- Other names: Oculodigitoesophagoduodenal syndrome
- Feingold Syndrome is inherited in an autosomal dominant fashion.
- Specialty: Medical genetics

= Feingold syndrome =

Feingold syndrome (also called oculodigitoesophagoduodenal syndrome) is a rare autosomal dominant hereditary disorder. It is named after Murray Feingold, an American physician who first described the syndrome in 1975. Until 2003, at least 79 patients have been reported worldwide.

==Presentation==
Feingold syndrome is marked by various combinations of microcephaly, limb malformations, esophageal and duodenal atresias.

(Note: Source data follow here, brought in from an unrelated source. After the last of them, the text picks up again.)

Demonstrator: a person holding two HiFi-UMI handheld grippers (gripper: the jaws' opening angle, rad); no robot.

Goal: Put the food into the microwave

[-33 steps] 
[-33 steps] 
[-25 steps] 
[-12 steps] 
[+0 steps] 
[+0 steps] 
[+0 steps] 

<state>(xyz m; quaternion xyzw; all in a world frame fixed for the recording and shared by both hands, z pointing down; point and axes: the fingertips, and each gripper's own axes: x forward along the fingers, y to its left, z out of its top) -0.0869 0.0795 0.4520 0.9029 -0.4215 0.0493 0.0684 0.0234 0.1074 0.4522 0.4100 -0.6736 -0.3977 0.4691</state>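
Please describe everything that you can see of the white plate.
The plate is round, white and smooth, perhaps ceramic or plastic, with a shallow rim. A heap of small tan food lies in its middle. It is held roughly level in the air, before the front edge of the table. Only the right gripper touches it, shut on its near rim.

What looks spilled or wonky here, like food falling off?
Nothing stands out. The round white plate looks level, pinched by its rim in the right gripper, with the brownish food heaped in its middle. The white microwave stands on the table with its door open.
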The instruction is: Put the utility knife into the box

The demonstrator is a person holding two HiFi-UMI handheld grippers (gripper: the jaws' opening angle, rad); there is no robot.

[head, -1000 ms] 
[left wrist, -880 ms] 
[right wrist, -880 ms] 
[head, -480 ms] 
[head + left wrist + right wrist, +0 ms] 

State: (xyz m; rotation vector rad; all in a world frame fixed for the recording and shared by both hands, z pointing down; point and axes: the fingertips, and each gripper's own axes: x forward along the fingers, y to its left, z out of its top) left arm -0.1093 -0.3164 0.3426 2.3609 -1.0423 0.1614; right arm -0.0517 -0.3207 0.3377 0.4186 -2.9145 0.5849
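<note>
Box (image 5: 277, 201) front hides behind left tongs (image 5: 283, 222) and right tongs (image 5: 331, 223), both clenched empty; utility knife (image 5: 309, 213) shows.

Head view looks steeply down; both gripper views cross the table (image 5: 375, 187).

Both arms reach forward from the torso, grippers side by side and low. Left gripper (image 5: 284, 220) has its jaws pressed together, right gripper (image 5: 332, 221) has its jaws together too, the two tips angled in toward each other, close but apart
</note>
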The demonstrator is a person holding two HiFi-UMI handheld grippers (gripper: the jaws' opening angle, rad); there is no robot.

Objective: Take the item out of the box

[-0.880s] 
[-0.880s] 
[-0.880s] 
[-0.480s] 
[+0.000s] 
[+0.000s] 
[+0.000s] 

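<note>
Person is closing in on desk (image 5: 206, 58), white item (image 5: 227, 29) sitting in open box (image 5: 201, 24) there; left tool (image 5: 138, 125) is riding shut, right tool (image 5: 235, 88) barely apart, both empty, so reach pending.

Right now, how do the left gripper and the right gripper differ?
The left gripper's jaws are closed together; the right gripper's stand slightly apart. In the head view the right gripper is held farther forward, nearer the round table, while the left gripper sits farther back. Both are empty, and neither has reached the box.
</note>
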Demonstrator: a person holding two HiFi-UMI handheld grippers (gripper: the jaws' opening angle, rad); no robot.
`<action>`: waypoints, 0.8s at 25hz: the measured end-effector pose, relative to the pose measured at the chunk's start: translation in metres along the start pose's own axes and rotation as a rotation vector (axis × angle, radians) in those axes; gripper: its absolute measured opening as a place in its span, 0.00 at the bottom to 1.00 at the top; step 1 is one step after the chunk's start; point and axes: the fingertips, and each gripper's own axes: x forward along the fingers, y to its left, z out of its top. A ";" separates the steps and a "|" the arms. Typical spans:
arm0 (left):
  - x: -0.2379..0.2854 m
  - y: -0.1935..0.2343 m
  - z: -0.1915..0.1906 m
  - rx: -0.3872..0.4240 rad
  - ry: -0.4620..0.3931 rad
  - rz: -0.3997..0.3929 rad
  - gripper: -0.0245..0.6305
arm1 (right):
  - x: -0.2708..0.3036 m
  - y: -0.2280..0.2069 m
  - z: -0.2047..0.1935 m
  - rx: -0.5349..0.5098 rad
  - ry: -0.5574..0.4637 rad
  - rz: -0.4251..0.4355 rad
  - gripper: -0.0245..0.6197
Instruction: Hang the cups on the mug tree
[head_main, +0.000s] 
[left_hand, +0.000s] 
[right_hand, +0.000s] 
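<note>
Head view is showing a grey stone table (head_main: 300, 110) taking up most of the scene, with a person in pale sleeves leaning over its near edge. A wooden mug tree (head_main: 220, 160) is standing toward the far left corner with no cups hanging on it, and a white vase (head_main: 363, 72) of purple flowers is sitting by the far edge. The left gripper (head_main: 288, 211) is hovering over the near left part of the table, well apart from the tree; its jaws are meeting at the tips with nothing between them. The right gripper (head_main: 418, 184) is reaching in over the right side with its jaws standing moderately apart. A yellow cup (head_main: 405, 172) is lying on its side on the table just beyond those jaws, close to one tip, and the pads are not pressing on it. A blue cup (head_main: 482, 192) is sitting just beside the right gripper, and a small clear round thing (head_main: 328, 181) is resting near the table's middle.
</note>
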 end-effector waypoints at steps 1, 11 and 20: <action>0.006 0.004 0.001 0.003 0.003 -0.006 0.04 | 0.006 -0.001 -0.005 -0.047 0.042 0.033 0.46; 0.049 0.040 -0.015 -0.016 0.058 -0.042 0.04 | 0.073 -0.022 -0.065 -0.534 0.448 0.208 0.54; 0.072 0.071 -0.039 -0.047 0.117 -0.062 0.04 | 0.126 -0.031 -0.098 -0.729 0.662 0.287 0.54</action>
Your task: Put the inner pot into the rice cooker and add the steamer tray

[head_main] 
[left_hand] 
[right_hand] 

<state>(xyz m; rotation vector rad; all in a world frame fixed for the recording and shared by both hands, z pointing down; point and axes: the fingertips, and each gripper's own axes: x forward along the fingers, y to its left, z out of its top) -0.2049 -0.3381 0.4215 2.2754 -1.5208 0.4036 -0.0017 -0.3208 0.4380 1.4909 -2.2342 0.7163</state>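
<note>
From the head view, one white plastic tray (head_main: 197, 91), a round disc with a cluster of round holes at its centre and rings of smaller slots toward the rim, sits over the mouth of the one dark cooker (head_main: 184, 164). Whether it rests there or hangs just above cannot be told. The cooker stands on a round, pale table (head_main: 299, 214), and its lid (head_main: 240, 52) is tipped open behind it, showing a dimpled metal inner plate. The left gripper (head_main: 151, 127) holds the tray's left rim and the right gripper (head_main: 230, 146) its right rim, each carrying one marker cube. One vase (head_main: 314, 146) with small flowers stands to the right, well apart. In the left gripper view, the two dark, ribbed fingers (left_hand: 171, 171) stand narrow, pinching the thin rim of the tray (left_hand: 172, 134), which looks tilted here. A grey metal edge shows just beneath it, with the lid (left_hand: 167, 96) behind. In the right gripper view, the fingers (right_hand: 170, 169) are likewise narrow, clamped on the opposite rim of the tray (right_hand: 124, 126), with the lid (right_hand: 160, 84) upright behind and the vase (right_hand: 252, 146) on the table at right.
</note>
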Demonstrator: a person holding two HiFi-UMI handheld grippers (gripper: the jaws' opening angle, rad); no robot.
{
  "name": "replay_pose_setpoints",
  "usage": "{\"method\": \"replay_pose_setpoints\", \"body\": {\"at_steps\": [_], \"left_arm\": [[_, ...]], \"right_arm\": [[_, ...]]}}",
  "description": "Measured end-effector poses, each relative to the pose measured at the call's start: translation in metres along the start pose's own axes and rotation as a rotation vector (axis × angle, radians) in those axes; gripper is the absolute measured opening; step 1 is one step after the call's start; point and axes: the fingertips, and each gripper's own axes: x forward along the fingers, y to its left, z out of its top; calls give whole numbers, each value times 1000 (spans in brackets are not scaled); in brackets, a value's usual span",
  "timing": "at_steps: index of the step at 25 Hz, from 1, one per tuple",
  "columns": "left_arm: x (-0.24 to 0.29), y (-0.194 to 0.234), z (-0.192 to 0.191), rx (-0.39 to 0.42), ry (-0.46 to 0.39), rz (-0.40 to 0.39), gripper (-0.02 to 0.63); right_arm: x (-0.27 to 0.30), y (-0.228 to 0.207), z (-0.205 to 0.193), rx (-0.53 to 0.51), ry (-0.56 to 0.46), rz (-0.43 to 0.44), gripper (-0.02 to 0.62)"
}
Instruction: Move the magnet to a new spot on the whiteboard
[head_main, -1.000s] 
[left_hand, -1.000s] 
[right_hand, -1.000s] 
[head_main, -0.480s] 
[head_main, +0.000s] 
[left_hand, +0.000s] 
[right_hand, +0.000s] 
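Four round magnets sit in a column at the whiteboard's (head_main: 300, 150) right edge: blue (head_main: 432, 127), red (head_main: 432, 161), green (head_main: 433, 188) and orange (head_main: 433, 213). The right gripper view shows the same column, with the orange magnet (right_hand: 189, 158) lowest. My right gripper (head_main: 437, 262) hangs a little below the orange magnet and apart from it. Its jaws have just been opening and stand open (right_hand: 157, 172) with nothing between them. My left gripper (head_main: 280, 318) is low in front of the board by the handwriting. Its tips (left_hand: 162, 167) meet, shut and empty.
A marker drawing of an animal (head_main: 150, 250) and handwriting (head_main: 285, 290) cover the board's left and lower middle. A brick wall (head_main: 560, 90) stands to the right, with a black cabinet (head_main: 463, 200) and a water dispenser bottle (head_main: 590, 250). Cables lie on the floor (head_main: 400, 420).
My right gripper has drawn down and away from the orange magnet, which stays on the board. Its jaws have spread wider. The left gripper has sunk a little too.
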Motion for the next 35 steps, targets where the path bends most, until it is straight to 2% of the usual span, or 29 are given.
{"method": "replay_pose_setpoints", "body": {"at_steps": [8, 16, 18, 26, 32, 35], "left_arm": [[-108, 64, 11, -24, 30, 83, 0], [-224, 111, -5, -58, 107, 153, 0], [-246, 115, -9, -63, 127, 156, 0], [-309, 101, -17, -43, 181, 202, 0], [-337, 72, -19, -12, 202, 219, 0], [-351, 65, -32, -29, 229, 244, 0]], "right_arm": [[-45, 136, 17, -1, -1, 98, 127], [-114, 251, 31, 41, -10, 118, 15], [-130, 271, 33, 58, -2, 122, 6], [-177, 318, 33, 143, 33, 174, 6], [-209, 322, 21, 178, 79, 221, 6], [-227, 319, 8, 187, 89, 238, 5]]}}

Cognition is affected, and ranges from below-average IQ to mild intellectual disability.

==Genetics==

Feingold syndrome is caused by mutations in the neuroblastoma-derived V-myc avian myelocytomatosis viral-related oncogene (MYCN) which is located on the short arm of chromosome 2 (2p24.1). This syndrome has also been linked to microdeletions in the MIR17HG locus which encodes a micro RNA cluster known as miR-17/92.

==Diagnosis==

The diagnosis is based on the following clinical findings:
- microcephaly
- clinodactyly and shortness of index and little fingers
- syndactyly of 2nd & 3rd and 4th & 5th toe
- short palpebral fissures
- esophageal and/or duodenal atresia

==Treatment==
There is no known treatment for the disorder, but surgery for malformations, special education, and treatment of hearing loss are important.